[What to work on] The material below holds a span beginning at the line with "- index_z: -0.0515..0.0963" and ending at the line with "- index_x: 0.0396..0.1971". Quote that span exactly, both ends included, and only that span.

[Recorded information]

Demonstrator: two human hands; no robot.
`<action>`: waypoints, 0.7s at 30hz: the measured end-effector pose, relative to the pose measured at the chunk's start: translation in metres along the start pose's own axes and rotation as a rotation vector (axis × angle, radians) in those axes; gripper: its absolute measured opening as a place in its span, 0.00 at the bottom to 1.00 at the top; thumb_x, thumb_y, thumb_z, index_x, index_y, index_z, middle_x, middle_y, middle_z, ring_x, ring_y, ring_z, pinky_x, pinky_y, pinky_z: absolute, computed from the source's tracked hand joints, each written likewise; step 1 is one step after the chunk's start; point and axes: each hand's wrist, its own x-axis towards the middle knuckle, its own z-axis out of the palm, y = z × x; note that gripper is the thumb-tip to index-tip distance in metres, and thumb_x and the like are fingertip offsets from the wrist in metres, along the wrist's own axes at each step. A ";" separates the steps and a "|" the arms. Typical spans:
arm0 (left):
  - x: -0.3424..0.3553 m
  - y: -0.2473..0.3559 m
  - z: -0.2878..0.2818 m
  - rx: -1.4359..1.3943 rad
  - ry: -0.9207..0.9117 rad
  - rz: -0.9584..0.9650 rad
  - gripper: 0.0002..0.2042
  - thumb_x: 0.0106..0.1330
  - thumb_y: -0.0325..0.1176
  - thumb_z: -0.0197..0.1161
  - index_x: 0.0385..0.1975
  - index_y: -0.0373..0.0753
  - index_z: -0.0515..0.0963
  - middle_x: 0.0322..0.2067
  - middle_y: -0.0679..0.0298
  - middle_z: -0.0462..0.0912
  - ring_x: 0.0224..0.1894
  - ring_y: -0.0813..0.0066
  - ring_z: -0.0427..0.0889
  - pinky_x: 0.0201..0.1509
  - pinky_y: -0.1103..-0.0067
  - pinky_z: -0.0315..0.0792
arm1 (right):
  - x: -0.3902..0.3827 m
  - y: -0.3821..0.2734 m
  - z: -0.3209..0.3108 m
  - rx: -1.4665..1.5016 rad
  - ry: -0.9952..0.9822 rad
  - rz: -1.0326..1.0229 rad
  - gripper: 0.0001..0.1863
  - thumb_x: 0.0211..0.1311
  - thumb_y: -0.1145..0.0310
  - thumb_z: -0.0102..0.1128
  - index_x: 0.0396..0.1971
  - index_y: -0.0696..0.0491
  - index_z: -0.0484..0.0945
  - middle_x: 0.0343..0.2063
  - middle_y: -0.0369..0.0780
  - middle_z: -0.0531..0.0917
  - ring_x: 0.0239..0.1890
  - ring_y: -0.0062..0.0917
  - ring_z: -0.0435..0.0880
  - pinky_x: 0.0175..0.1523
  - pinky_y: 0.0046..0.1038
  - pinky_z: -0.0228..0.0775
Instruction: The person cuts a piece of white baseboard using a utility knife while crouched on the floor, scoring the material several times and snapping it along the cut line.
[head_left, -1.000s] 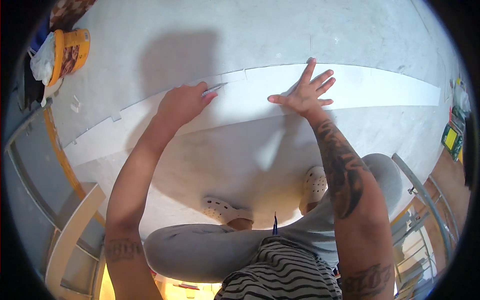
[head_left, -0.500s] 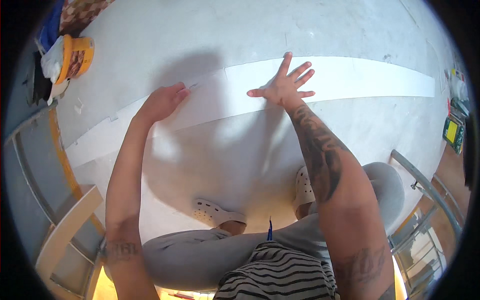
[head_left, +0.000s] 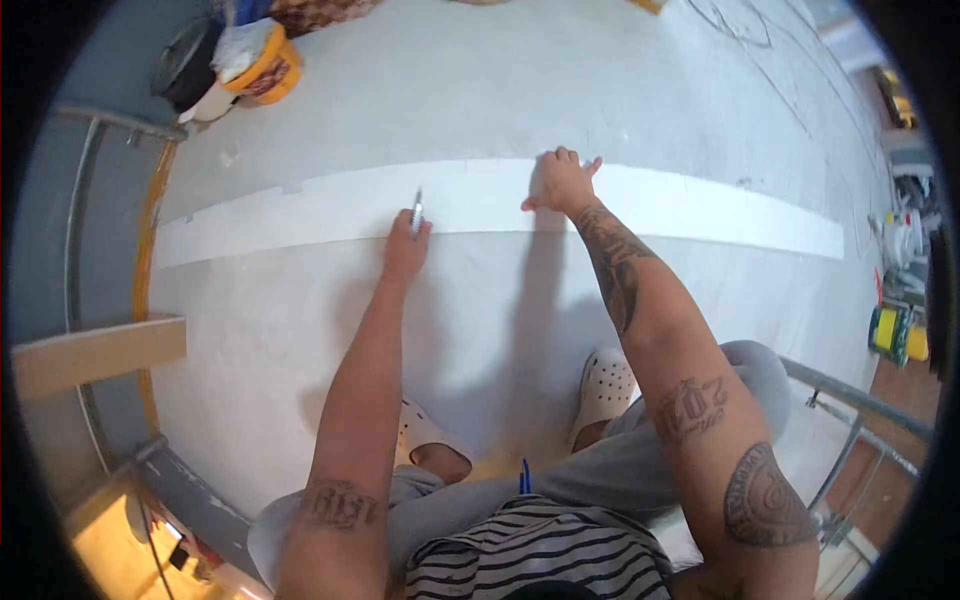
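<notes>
A long white strip [head_left: 700, 205] lies across the pale grey floor in front of me, with small notches along the left part of its far edge. My left hand [head_left: 404, 254] is closed around a slim silver utility knife [head_left: 416, 210]. Its narrow tip points away from me, over the strip; I cannot tell whether it touches. Farther right, my right hand [head_left: 565, 184] rests on the strip. The thumb is stretched to the left and the little finger to the right, while the middle fingers reach toward the far edge. Nothing shows in that hand.
An orange bucket [head_left: 275, 68] stands at the far left beside a black bucket [head_left: 188, 65]. Metal rails flank me, with a wooden board [head_left: 100, 352] on the left one. My light clogs [head_left: 606, 388] are below the strip. Various supplies lie far right.
My left hand has shifted right along the strip, and the knife now shows clearly, its tip pointing away. The right hand's spread fingers have drawn closer together. The whole view has shifted too.
</notes>
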 end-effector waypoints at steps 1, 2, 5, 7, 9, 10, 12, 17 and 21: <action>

[Answer to the problem]
  - index_z: -0.0515..0.0963
  - middle_x: 0.0322..0.2067
  - middle_y: -0.0679..0.0298
  - middle_z: -0.0462..0.0912
  - ring_x: 0.0224..0.1894
  - ring_y: -0.0813..0.0066
  - ring_z: -0.0427..0.0889
  - pinky_x: 0.0201..0.1509
  - pinky_y: -0.1103..-0.0067
  - pinky_z: -0.0315..0.0792
arm1 (right):
  - x: -0.3902..0.3827 m
  - y: -0.3821..0.2734 m
  - z: -0.3209..0.3108 m
  - rx: -1.4665..1.5016 rad
  - ry: -0.9952..0.9822 rad
  - rz: -1.0326..1.0229 rad
  - gripper: 0.0001..0.1863
  - thumb_x: 0.0211..0.1311
  - thumb_y: -0.1145..0.0310
  - thumb_z: -0.0102..0.1128
  - index_x: 0.0396..0.1971

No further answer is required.